## [REQUIRED WORK]
Below is some data. Retype exactly the lines starting at the one with "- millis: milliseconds" and ending at the one with "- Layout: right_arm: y".

[Items listed in a dataset]
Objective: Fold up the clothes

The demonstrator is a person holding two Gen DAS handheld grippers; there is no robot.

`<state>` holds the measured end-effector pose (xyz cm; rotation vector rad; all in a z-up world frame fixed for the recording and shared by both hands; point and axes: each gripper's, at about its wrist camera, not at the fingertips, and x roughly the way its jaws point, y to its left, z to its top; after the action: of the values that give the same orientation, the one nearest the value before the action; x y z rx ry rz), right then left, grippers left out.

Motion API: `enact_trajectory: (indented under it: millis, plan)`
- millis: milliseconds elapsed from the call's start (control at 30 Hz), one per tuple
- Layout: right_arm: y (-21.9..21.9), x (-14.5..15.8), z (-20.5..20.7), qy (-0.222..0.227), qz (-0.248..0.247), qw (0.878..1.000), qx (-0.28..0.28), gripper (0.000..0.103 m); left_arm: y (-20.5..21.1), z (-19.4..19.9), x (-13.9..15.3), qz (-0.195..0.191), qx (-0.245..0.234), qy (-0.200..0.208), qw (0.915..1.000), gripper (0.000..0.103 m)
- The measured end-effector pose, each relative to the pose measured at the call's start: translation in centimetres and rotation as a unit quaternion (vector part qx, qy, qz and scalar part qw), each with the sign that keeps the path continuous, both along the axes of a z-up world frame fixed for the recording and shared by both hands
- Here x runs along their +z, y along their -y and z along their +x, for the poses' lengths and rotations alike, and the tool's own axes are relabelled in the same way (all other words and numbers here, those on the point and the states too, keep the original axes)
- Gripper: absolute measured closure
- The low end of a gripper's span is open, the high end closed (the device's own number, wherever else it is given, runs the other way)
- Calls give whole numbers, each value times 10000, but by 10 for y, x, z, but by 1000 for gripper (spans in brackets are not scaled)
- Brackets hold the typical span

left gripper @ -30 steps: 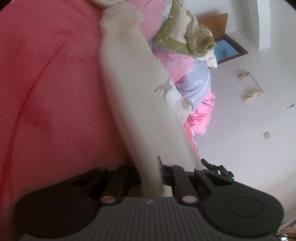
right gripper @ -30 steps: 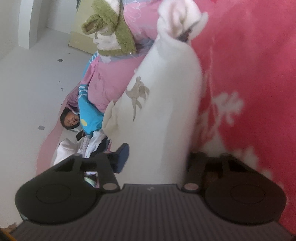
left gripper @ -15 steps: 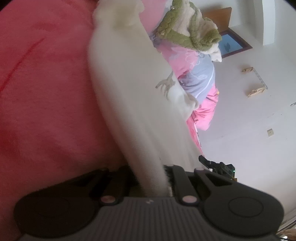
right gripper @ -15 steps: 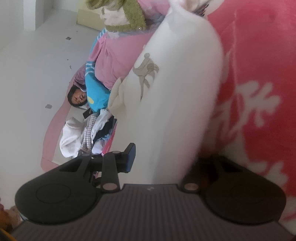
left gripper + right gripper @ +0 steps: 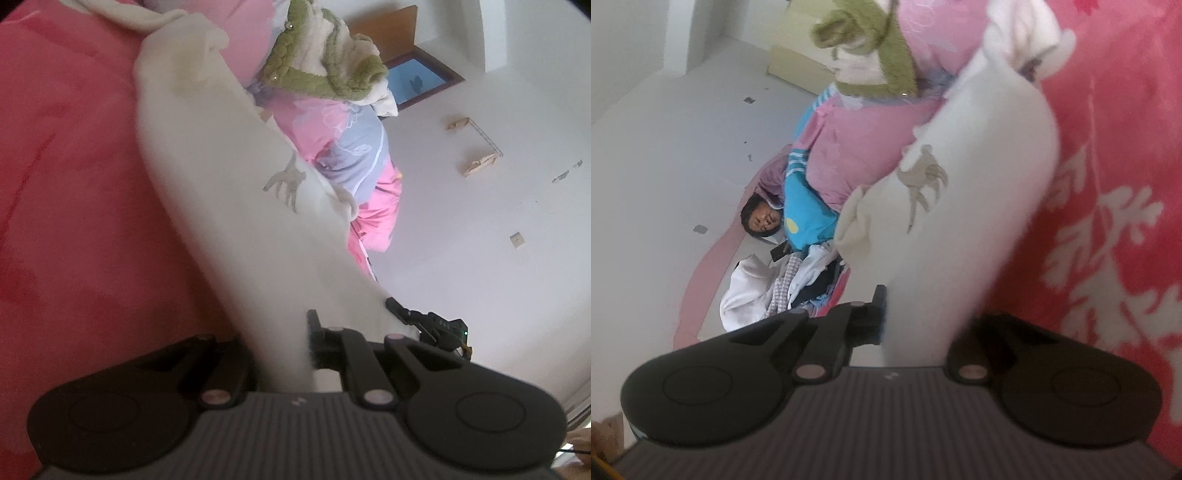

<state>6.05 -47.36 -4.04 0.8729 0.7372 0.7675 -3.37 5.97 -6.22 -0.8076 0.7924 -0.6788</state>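
The left gripper (image 5: 295,343) and right gripper (image 5: 916,325) each clamp the white garment (image 5: 236,206), the right's jaws having just closed.

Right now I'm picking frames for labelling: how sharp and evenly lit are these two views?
Left wrist view: cream garment motion-smeared near the left gripper, white floor nearly washed out. Right wrist view: fisheye bend, garment soft at the right gripper, red blanket pattern blurred.
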Motion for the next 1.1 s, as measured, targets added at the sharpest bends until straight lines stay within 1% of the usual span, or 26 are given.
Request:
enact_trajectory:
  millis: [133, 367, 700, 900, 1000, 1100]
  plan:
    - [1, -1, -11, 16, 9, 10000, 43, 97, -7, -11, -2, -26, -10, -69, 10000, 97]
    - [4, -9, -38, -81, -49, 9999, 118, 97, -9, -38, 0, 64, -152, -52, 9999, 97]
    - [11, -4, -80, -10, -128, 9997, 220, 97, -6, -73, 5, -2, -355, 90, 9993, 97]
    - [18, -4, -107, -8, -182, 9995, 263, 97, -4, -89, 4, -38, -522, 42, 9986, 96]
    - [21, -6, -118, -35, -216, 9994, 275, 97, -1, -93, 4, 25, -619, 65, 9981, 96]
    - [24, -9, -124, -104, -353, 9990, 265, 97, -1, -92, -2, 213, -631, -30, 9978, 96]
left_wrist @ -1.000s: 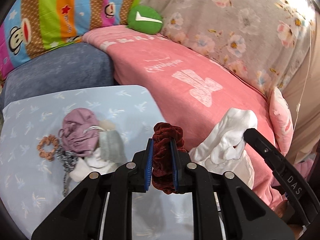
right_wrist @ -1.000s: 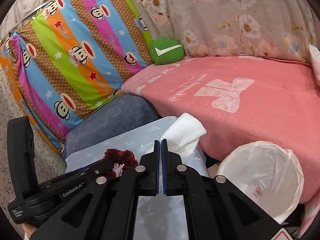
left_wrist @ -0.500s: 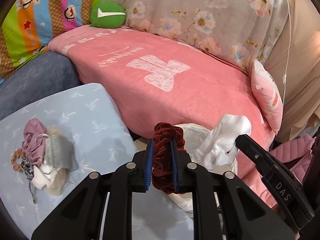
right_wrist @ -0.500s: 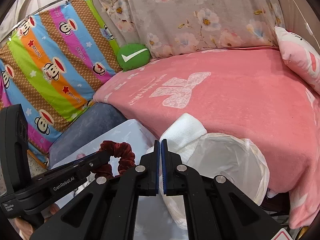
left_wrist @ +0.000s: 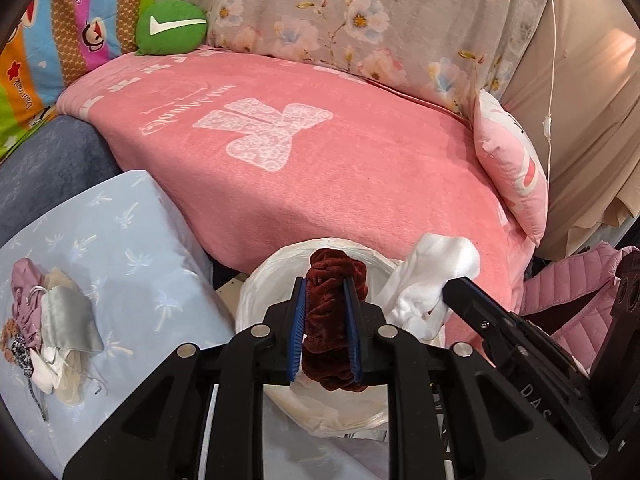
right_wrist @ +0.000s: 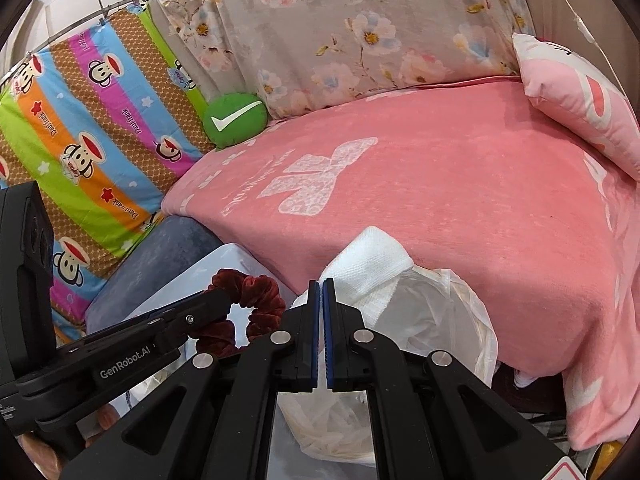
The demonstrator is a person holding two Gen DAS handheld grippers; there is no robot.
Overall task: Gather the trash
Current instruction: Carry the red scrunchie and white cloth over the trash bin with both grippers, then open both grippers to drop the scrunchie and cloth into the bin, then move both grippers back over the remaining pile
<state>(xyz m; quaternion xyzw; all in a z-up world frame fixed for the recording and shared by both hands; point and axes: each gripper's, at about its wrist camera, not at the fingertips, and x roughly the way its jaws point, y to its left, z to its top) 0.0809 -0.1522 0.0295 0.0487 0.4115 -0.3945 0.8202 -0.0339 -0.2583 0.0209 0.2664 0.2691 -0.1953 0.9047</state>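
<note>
Blue-padded fingers (left_wrist: 298, 332) of the left gripper (left_wrist: 325, 332) are easing apart around a dark red velvet scrunchie (left_wrist: 332, 320), still between them, over the white-lined trash bin (left_wrist: 256, 300). Soft and light, it seems best pinched across its band. Beside it, the right gripper (right_wrist: 320, 320) is clamped on a limp white cloth (right_wrist: 372, 264). Beyond lies the pink blanket (left_wrist: 340, 160).

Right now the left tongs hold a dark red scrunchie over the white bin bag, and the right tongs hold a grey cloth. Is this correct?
Not quite. The right tongs hold a white cloth, not grey; the right wrist view shows it. The left tongs, jaws opening, have the dark red scrunchie between them over the white bin bag.
</note>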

## [ANSWER FOR THE TASK]
- millis: milliseconds elapsed from the call's start (control at 30 Hz), one per tuple
- Layout: right_arm: y (-21.9..21.9), x (-14.5..15.8), z (-20.5..20.7), qy (-0.222..0.227), qz (-0.248..0.247), qw (0.878..1.000), qx (-0.28..0.28), gripper (0.000..0.103 m); left_arm: y (-20.5..21.1), z (-19.4..19.9), x (-13.9..15.3), qz (-0.195..0.191), qx (-0.245..0.234), qy (-0.200..0.208), qw (0.915..1.000), gripper (0.000..0.103 m)

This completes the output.